The lack of garbage collection is also affecting Granville Primary School, Principal Ivanhoe Gordon noted.

“I have a school of 600 occupants,” he told The Gleaner. “With no garbage collection for three weeks prior to the Easter break, everybody is exposed to all of the ill effects that rats and cockroaches can spread,” Gordon said.

A LONG-STANDING PROBLEM

The problem with rats is a long-standing one and from as far back as June 2021, the Public Health Department had ordered the butcher stalls closed because of rat infestation.

Addressing the contributory issue of garbage collection, Phillip Service, councillor for the Martha Brae division in which the Granville Primary School falls, said they had been given assurances that the dumps would have been cleared.

“I have reached out to solid waste management and they had promised to pick up the garbage in the area. They have not done so yet and I will get back to them on the matter,” he responded.

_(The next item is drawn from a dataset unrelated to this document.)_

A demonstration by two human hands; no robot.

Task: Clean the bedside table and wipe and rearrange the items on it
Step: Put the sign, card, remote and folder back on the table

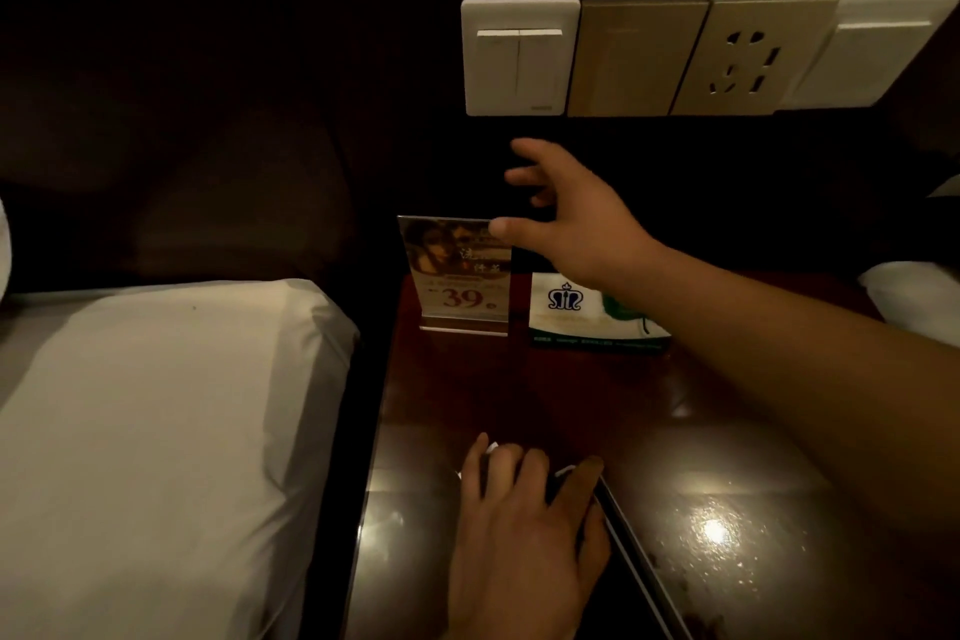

For three years now, there has been a promise from Local Government to build a transfer station for the garbage. The intention was to ease the need to travel over 25 miles to the dump in Montego Bay. This came about because the original dump site in Daniel Town had been rejected by residents. Councillor for the Sherwood division, Dunstan Harper, recommended another site at Hyde Hall.

Minister of Local Government and Rural Development, Desmond McKenzie, recently commented on the latter situation.

He said: “There are some design technicalities to be ironed out, but the plans to construct the station remain.”

Damain Jones, regional operations manager, National Solid Waste Management Authority (NSWMA), with responsibility for the collection of garbage in the market and its environs, promised to find out why the garbage is not collected and respond to The Gleaner. That response was not received at the time of writing.

Efforts to get Audley Gordon, executive director, NSWMA, via telephone, failed, as his phone rang without an answer.